• _Exercise_
From the listing below, copy each line that contains the word "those".

┌──

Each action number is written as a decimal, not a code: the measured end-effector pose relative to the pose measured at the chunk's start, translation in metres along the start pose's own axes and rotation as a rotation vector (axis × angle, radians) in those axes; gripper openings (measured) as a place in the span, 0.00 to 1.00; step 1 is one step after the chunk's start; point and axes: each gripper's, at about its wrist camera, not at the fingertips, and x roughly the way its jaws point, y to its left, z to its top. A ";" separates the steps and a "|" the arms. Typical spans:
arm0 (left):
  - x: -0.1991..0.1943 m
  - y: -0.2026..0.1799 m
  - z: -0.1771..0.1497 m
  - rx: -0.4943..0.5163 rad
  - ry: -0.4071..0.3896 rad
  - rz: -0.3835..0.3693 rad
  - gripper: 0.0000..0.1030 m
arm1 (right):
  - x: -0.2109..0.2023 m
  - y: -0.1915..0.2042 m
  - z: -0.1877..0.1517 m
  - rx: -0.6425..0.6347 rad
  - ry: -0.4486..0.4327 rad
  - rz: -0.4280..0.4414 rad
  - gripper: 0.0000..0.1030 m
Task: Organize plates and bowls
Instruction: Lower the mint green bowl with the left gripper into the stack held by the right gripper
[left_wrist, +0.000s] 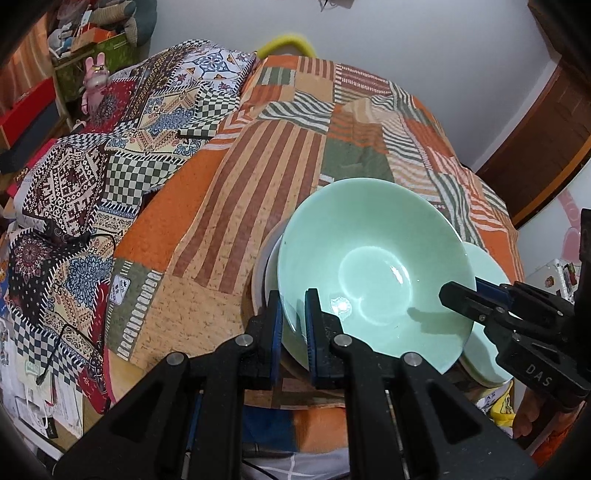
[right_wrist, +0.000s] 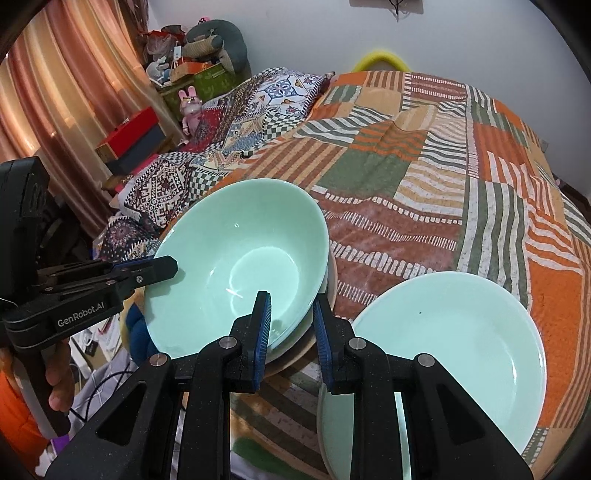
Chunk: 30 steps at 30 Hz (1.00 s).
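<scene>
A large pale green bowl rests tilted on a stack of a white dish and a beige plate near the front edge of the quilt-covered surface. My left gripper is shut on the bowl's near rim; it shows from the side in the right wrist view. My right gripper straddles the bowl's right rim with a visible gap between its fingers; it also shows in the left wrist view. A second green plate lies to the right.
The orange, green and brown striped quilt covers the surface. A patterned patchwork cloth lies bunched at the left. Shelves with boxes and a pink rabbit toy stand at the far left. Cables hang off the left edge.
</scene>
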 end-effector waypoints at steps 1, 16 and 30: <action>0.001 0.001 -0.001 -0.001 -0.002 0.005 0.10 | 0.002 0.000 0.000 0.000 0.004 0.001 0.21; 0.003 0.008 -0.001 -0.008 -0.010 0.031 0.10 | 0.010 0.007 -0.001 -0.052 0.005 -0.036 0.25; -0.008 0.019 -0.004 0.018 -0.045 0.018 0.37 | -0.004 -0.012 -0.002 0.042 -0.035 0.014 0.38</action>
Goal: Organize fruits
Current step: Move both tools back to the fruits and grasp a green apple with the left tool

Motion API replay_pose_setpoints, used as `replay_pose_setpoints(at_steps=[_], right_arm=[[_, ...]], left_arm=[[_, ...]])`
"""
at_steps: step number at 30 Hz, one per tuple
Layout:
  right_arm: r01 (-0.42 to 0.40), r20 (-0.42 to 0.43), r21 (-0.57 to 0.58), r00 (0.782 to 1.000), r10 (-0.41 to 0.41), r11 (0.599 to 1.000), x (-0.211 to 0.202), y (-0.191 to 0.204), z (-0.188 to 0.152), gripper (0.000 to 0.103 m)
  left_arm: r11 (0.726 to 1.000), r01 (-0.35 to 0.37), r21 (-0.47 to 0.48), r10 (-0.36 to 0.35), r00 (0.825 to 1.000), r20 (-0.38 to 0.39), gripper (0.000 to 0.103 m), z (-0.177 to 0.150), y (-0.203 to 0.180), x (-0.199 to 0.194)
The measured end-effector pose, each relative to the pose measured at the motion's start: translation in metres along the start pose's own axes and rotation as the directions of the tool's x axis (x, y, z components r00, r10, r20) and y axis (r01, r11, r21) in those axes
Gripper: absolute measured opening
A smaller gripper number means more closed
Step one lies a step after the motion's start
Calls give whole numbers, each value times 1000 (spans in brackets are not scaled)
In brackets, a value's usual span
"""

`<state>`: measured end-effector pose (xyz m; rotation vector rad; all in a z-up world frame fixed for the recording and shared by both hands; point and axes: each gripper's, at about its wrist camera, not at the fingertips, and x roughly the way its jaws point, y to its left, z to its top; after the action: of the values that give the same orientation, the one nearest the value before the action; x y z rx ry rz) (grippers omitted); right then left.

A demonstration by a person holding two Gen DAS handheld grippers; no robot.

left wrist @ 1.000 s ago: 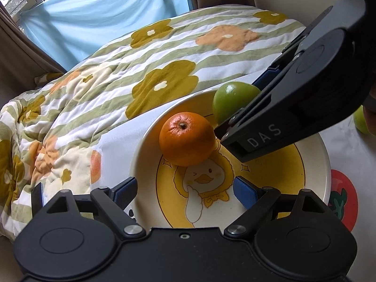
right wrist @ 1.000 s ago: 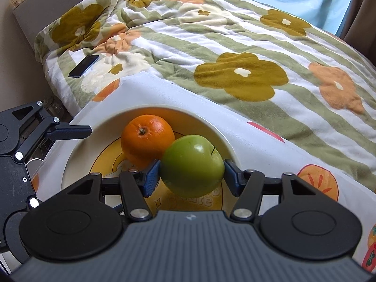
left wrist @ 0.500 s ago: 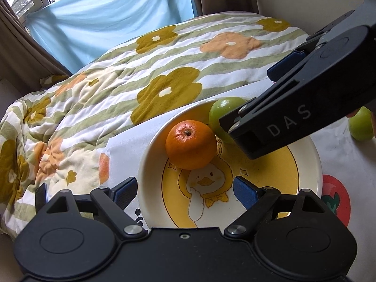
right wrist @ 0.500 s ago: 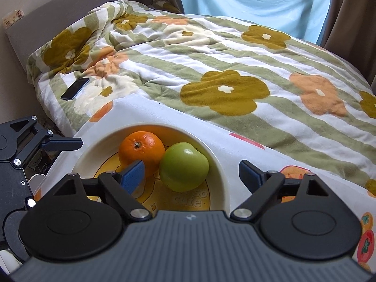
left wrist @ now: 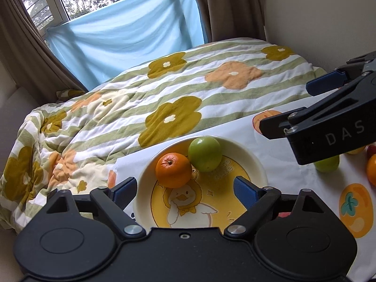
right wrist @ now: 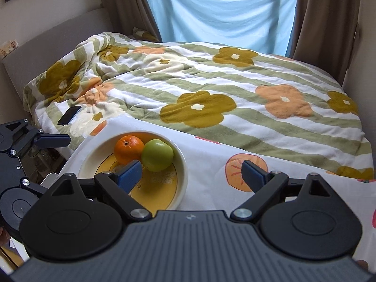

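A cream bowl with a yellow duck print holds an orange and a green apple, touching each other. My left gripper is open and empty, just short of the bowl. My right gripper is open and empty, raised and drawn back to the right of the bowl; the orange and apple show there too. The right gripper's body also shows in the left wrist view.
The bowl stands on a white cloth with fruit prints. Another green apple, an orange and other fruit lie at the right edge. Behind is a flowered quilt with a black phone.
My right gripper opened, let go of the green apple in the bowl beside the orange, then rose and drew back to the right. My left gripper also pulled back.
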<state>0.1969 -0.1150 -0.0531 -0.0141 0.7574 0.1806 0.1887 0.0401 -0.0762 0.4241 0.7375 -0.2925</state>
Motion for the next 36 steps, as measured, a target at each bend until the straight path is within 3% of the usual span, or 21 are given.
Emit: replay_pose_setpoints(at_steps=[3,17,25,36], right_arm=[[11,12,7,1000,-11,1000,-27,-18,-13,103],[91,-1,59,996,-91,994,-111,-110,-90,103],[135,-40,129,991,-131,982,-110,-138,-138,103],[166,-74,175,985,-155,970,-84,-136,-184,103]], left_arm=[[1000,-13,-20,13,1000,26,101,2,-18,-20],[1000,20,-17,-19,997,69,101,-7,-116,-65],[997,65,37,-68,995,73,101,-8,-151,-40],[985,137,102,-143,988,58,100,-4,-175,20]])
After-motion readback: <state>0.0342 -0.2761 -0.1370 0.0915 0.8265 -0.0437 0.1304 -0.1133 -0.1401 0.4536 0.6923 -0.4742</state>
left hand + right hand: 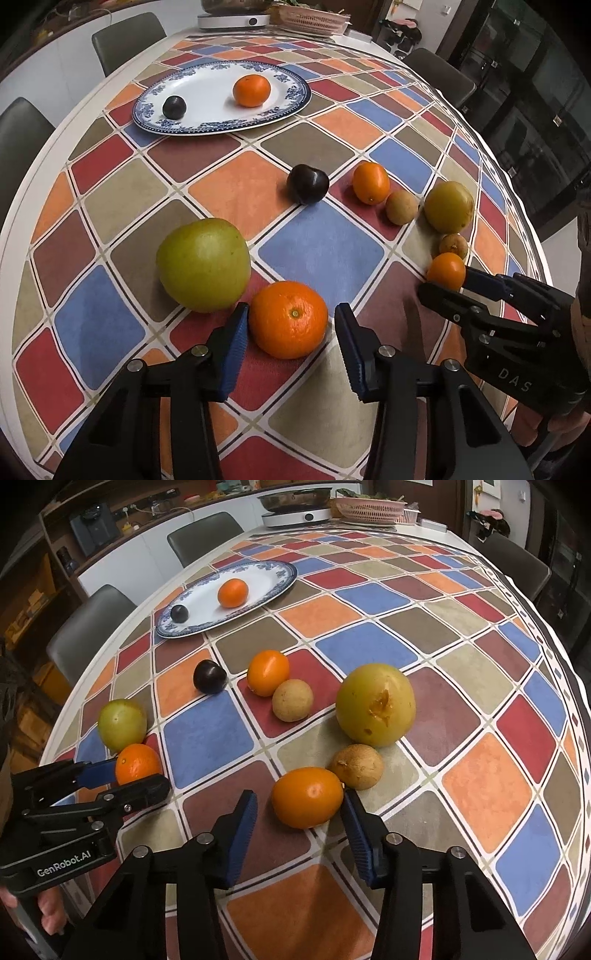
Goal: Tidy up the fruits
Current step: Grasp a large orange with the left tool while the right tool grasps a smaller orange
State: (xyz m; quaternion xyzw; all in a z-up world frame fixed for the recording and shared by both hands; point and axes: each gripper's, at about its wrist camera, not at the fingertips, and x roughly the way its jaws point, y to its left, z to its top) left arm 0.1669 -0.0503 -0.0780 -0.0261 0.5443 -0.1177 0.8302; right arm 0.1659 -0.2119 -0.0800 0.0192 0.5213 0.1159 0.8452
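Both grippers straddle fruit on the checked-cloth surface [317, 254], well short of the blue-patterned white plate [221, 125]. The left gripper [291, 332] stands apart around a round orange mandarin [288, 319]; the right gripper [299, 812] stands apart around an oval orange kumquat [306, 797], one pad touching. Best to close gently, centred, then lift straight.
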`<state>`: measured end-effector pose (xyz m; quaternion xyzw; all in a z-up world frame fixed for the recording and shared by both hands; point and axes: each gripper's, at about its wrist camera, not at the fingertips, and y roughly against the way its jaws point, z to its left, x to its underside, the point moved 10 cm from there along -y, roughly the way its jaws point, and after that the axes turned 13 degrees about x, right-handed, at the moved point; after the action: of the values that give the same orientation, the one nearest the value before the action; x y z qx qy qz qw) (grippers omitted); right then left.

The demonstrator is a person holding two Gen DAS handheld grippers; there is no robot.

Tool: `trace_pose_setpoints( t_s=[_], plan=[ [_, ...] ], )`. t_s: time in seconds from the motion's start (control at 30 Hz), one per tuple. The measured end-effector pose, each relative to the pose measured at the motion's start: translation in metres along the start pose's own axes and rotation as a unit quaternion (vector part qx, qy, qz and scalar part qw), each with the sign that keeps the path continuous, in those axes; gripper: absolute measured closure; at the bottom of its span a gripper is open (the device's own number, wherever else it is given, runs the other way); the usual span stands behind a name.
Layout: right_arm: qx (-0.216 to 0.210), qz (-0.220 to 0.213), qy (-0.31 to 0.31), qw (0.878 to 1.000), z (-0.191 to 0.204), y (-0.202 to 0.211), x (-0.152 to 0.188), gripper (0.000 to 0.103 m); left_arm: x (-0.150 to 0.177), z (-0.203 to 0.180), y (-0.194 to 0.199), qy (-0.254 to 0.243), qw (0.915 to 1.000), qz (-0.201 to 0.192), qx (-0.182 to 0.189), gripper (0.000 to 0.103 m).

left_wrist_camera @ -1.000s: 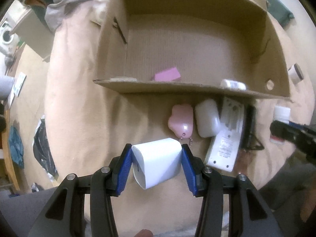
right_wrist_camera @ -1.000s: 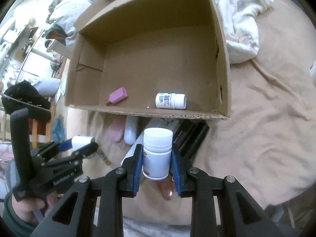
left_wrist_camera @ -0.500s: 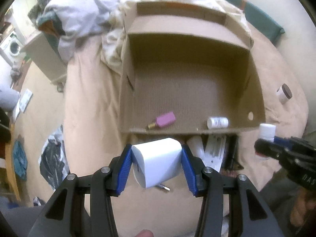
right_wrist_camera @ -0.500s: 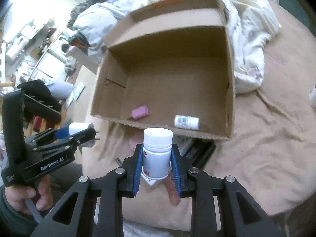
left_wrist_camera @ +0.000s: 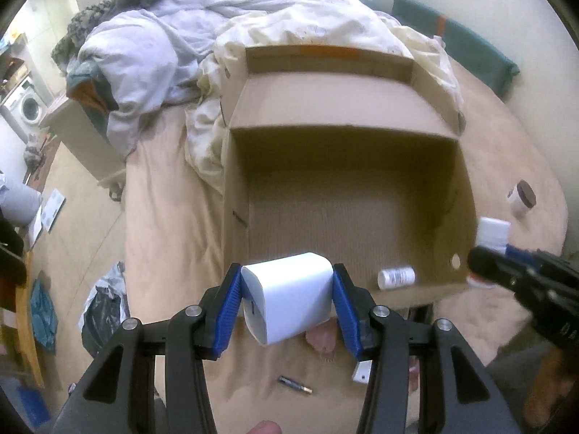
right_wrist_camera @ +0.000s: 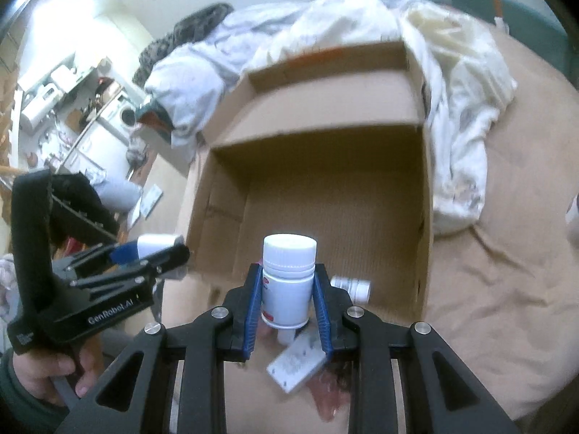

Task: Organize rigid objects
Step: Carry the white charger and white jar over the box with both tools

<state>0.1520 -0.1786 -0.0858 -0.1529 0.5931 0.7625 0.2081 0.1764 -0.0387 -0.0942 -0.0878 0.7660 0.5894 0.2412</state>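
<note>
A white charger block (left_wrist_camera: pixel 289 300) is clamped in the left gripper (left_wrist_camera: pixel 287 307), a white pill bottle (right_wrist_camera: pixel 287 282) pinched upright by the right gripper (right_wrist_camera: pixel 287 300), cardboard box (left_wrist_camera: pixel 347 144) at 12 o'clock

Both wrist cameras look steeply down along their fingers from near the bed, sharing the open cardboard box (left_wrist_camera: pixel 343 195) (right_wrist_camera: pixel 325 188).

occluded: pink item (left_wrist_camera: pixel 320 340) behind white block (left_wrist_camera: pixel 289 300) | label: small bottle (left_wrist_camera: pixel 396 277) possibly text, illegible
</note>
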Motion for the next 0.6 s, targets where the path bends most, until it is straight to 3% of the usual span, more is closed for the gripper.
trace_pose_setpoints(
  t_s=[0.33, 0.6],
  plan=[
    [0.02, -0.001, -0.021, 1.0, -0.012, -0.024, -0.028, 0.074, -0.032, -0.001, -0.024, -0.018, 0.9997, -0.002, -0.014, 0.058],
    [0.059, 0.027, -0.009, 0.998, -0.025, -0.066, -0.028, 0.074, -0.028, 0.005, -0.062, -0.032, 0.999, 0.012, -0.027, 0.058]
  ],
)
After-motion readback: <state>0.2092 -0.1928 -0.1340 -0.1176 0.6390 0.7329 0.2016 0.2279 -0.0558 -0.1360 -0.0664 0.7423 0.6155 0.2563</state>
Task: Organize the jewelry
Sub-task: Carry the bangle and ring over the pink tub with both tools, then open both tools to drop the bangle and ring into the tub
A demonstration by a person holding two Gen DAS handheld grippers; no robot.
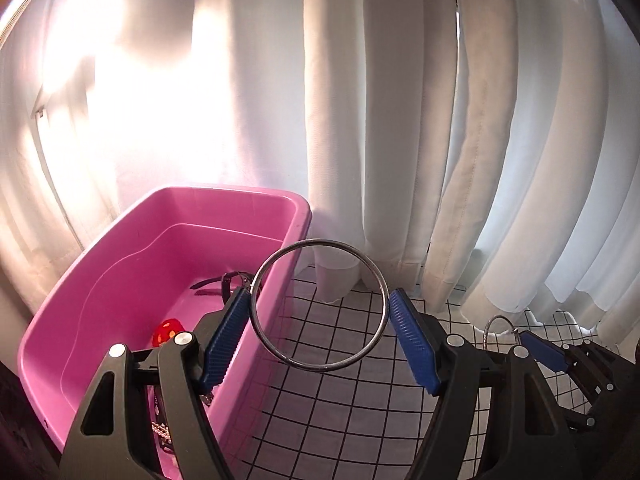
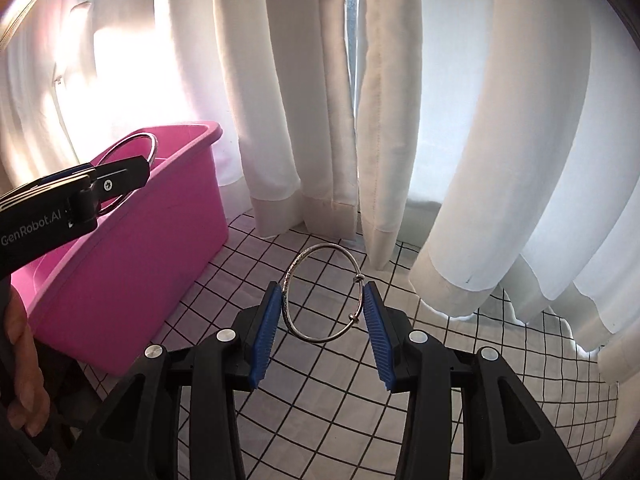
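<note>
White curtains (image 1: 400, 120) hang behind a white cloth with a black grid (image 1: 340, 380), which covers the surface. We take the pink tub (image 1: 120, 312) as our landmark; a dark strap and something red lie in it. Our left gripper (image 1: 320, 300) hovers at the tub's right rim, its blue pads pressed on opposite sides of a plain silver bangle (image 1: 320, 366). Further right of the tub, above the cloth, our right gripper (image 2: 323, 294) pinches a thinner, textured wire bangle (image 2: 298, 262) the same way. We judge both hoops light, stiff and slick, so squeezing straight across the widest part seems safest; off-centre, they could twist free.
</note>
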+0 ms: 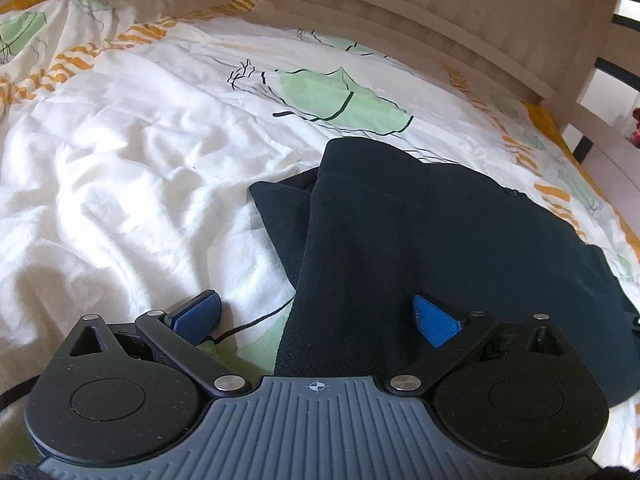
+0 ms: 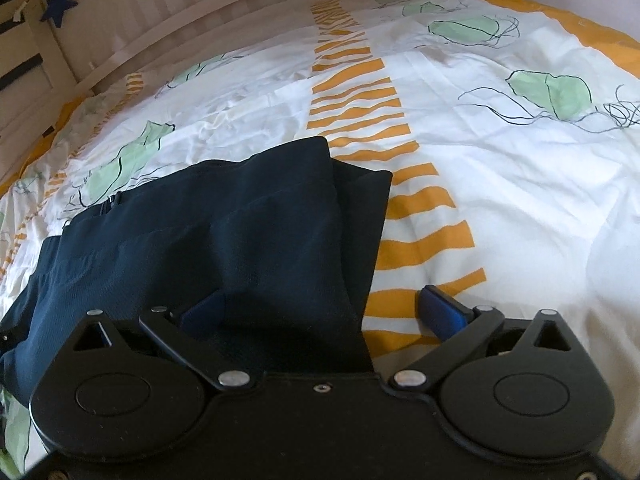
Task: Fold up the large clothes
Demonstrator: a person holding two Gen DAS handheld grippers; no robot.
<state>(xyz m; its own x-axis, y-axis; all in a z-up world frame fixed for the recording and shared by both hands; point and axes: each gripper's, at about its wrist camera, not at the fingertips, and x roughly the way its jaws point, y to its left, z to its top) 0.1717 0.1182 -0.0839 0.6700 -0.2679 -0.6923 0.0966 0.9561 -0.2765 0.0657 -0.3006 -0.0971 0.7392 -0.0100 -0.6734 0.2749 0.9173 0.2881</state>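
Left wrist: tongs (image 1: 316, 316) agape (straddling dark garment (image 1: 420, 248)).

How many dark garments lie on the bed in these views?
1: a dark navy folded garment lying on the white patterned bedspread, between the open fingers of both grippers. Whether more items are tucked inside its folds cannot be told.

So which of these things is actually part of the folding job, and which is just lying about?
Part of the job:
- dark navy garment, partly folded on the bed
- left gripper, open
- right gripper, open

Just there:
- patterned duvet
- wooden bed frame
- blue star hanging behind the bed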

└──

• _Completed task_
Each action number is written as a decimal, not a code: the measured end-effector pose relative to the pose measured at the chunk's start, translation in metres along the start pose's own axes and rotation as a rotation vector (axis × angle, radians) in those axes; gripper openings (measured) as a place in the span, 0.00 to 1.00; step 1 is one step after the chunk's start; point and axes: each gripper's, at about its wrist camera, not at the fingertips, and x roughly the way its jaws point, y to its left, z to its top. A ";" separates the steps and a "|" the arms. Typical spans:
The measured end-effector pose, each relative to the pose measured at the motion's start: translation in metres along the start pose's own axes and rotation as the directions of the tool's x axis (x, y, z components r00, r10, r20) and y axis (r01, r11, r21) in those axes
Tool: `trace_pose_setpoints( t_s=[_], plan=[ [_, ...] ], )`. t_s: time in seconds from the motion's start (control at 30 Hz), one per tuple. The measured end-effector pose, each relative to the pose measured at the motion's start: translation in metres along the start pose's own axes and rotation as a unit quaternion (vector part qx, qy, qz and scalar part qw), each with the sign that keeps the path continuous, in those axes; gripper: absolute measured closure; at the bottom of its span a gripper is open (the device's own number, wherever else it is given, runs the other way); the usual span stands behind a name.

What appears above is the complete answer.